Так вот, Шхельда, Тина и прочее.
Год шестьдесят второй — шестьдесят третий. Начиналась эпоха черных чулок, женских сапог и головных уборов по кличке «шлем». Все это придавало девушкам особую сексуальность. Ни одного из этих трех сигналов «иди ко мне» у нее не было. На первое свидание — трескучий мороз, памятник Тимирязеву, ах да, об этом было — она пришла в чем-то вроде сталинских времен ботиков и теплом платке. Они гуляли по Арбату, он распускал хвост, за что был прозван снобом, но допущен до губ — легкое прикосновение. Простудился он жестоко, полубольным уехал в горнолыжный лагерь Шхельду, а оттуда писал ей чуть ли не каждый день. Чего ж не писать — льжи он сдал на второй день, и времени было полно. Почему сдал?
— Кто кататься можит — права хади, кто чуть-чуть можит — лева хади, кто савсем не можит — никуда не хади, тут стой.
Так сказал инструктор кавказской национальности, и Виталик, о горных лыжах ничего не зная, хадил лева, убежденный, что чуть-чуть-то он можит.
— А теперь, — сказал уже другой инструктор той же безразмерной национальности, — я палка в склон втыкал, ты за палка повернул и вниз по склону ехал, показывал, что умеешь.

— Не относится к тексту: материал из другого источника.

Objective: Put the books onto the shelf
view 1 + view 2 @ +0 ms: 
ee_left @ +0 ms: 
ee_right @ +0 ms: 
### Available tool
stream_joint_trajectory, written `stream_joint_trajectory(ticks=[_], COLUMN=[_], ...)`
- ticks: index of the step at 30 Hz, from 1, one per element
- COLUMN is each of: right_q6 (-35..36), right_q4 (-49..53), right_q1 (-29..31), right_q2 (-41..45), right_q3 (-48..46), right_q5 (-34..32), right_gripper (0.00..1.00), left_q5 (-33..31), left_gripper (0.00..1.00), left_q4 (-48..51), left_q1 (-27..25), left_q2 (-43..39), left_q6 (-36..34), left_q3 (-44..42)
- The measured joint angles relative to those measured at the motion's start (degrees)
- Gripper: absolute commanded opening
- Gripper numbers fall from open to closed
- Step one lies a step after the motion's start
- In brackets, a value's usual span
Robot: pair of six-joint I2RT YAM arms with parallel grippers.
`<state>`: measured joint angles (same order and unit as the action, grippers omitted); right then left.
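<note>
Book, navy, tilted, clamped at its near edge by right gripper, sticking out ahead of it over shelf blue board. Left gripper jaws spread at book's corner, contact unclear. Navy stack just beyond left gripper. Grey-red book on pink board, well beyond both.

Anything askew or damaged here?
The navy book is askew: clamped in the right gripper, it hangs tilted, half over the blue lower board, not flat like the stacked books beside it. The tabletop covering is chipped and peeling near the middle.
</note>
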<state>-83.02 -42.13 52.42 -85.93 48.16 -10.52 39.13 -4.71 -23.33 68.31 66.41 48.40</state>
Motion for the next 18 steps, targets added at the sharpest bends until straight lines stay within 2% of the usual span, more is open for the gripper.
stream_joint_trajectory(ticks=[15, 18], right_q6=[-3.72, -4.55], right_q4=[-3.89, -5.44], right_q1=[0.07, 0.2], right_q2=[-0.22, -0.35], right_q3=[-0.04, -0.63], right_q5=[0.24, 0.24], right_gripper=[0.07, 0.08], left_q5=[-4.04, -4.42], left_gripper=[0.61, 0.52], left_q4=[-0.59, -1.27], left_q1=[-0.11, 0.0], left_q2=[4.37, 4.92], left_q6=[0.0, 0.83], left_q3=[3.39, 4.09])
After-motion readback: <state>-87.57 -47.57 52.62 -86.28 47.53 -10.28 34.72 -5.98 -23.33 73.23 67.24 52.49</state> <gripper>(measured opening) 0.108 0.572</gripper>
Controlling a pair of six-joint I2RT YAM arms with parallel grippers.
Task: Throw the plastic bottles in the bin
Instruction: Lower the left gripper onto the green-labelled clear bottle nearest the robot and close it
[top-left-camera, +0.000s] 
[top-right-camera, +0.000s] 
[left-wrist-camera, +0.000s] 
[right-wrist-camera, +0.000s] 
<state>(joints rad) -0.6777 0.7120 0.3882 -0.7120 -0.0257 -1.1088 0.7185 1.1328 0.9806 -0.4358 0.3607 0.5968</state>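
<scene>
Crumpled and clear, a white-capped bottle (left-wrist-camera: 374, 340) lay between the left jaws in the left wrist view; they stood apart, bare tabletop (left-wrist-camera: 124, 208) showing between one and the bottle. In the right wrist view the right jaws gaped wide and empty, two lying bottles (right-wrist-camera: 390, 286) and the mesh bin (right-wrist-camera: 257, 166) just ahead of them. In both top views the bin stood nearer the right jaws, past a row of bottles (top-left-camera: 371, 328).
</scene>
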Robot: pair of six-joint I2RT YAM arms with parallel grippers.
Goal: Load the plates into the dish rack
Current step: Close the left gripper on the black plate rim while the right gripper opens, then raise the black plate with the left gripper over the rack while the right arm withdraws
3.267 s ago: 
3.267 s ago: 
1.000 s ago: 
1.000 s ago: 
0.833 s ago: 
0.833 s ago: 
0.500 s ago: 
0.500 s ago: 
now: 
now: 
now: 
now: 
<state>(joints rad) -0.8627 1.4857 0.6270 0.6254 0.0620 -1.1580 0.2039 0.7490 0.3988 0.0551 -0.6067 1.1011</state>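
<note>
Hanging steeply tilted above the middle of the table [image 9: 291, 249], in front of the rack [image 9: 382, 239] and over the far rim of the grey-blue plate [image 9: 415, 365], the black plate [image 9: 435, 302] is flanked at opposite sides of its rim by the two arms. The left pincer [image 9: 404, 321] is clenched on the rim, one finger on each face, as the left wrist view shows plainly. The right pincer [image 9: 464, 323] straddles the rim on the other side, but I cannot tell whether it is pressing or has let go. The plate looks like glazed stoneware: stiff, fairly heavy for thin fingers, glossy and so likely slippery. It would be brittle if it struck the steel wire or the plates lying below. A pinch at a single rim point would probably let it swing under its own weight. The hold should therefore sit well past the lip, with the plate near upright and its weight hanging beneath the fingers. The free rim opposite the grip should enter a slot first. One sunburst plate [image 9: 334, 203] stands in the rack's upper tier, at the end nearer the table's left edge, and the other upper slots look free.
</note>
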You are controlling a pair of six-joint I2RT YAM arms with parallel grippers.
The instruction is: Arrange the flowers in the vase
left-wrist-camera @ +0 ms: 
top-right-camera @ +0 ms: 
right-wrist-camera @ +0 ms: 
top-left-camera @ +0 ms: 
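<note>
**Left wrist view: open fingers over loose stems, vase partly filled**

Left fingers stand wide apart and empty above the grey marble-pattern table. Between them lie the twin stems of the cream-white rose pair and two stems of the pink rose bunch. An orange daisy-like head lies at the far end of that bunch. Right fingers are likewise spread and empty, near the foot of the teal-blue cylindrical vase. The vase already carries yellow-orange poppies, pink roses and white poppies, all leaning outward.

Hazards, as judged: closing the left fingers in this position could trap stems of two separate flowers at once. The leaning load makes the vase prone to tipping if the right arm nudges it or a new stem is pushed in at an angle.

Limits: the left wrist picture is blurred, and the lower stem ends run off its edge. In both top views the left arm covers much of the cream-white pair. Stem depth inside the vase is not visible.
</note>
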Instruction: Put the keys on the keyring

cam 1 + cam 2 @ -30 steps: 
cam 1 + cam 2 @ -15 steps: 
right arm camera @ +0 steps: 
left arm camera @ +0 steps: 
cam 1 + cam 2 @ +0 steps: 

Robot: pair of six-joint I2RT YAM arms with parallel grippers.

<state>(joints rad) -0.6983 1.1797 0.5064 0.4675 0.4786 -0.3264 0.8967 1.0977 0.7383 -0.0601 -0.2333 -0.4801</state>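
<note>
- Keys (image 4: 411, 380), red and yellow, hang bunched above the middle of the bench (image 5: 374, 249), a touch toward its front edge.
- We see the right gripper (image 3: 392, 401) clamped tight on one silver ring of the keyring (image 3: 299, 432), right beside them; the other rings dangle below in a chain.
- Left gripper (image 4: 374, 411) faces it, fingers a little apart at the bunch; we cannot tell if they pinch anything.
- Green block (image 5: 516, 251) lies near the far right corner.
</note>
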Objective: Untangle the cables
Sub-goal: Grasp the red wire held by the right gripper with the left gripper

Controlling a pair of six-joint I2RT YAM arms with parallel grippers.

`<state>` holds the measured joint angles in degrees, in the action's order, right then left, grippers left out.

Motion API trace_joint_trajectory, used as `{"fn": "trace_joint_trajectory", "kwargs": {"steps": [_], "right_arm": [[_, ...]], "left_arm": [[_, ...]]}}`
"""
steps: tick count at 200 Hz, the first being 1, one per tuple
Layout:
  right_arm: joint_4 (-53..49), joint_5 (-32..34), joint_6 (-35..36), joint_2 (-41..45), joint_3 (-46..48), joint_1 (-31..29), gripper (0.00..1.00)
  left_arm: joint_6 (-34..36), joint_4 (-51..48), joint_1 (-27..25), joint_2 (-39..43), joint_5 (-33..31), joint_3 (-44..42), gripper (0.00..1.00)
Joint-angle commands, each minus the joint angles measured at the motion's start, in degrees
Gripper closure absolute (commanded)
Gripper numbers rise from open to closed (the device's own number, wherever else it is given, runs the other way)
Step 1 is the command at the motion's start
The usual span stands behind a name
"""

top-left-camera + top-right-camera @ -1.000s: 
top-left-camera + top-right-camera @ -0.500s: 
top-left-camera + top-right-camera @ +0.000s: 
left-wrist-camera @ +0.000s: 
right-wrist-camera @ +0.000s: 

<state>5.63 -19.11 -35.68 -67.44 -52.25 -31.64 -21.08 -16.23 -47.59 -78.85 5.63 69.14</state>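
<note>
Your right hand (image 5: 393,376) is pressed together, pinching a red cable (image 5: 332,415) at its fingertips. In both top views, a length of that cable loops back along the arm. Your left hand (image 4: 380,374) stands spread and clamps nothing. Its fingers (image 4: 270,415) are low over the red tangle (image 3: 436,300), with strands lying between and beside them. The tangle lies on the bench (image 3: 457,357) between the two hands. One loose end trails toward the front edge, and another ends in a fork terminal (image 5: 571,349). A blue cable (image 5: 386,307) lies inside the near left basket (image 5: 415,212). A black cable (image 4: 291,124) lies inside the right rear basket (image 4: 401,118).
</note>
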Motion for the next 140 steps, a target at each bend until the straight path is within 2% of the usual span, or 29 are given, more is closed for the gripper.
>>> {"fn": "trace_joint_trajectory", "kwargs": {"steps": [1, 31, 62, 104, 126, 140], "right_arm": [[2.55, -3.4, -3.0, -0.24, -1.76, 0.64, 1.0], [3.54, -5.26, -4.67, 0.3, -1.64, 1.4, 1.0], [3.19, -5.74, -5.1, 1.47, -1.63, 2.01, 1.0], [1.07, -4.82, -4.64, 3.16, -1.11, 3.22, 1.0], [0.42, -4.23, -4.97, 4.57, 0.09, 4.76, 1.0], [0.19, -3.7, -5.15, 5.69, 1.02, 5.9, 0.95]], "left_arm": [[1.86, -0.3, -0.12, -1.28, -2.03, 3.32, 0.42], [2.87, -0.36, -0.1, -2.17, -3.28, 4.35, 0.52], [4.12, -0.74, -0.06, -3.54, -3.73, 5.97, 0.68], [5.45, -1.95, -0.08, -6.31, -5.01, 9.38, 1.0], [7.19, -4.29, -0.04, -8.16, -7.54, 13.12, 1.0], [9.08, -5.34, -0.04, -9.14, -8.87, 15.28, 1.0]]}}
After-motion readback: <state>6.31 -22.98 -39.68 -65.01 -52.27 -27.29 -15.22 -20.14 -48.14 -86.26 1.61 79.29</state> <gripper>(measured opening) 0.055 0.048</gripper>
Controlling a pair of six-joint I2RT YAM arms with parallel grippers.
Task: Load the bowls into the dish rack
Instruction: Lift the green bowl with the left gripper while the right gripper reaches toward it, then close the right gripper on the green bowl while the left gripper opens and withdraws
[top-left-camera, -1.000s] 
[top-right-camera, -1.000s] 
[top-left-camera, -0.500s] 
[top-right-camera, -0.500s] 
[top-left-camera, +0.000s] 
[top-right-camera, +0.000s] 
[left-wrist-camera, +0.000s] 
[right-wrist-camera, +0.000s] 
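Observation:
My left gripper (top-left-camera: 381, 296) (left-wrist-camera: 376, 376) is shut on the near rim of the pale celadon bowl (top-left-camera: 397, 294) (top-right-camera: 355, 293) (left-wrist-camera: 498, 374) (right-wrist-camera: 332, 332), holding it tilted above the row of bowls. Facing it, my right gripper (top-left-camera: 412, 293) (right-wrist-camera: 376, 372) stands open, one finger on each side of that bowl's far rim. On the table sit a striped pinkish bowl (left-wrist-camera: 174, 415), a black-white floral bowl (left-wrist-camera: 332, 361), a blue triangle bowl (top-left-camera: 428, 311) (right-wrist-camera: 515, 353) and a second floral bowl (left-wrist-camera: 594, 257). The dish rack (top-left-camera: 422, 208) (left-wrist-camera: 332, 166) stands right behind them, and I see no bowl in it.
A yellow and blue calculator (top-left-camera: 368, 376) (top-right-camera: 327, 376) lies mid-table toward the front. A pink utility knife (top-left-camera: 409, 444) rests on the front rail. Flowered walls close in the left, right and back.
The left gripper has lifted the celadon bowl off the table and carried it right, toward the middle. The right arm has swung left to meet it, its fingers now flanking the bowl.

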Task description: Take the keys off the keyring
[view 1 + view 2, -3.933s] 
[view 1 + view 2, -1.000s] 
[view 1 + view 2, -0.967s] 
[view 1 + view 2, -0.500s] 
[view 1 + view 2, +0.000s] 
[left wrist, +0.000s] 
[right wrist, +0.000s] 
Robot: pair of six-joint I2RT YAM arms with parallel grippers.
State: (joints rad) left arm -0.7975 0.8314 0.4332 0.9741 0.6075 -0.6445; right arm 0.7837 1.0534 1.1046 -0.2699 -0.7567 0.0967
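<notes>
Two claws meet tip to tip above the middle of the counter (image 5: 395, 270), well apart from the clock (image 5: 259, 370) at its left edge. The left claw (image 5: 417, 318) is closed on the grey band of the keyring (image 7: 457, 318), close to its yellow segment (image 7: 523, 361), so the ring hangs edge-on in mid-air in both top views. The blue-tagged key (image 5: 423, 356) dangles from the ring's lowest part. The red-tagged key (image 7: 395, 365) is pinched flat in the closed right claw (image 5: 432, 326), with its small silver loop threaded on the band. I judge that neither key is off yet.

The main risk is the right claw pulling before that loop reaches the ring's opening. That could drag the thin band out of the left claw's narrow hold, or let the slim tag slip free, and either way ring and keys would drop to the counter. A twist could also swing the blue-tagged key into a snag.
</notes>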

Палка вонзилась в наст метрах в пяти от обрыва. Виталик слегка оттолкнулся и тихо двинулся к поворотной точке. Ноги, вбитые в наглухо закрепленные ботинки, не слушались. Он миновал инструкторскую палку и заскользил к обрыву. Инструктор взвизгнул:
— Куда, слушай!
В метре от края он сумасшедшим усилием, повиснув на палках, повернул льжи на девяносто градусов и пулей понесся по склону. Ни о плуге, ни о поворотах не могло быть речи. Метровой толщины снежную стенку внизу он не пробил, но въехал в нее с такой силой, что все руки до локтей — а был он без перчаток, да рукава закатал — изранил ледяными зернами.
Через два часа, обменяв лыжи на ботинки с триконями, он поднялся повыше в горы, нашел в камнях безветренное место и устроился загорать.
В таких прогулках, с покетбуком Вудхауса, блокнотом и карандашом, он и отмотал весь лагерный срок. От Вудхауса заливался смехом, от мыслей о Тине заходился беспокойной тоской. Вечерами выпивал с соседями, славными ребятами, завзятыми лыжниками, в миру инженерами чего-то железнодорожного. Острили они однообразно. Прослышав на перроне объявление, в котором электричку назвали электрическим поездом, они старательно распространяли эту формулу на все подряд: раскладушка — раскладная ушка, инструктор — инсовый труктор и даже Рабинович становился рабиновым овичем. Когда шум затихал, он переписывал сочиненное в скалах начисто и выходил к воротам лагеря — опустить в почтовый ящик очередное письмо. Я скучаю, писал он, лыжи меня не полюбили, а ты?
И видел-то один раз у Дубинского на дне рождения, сунул ей в руки клочок бумаги с телефоном и какими-то, верно, словами. Позвонила. Потом этот ледяной Арбат.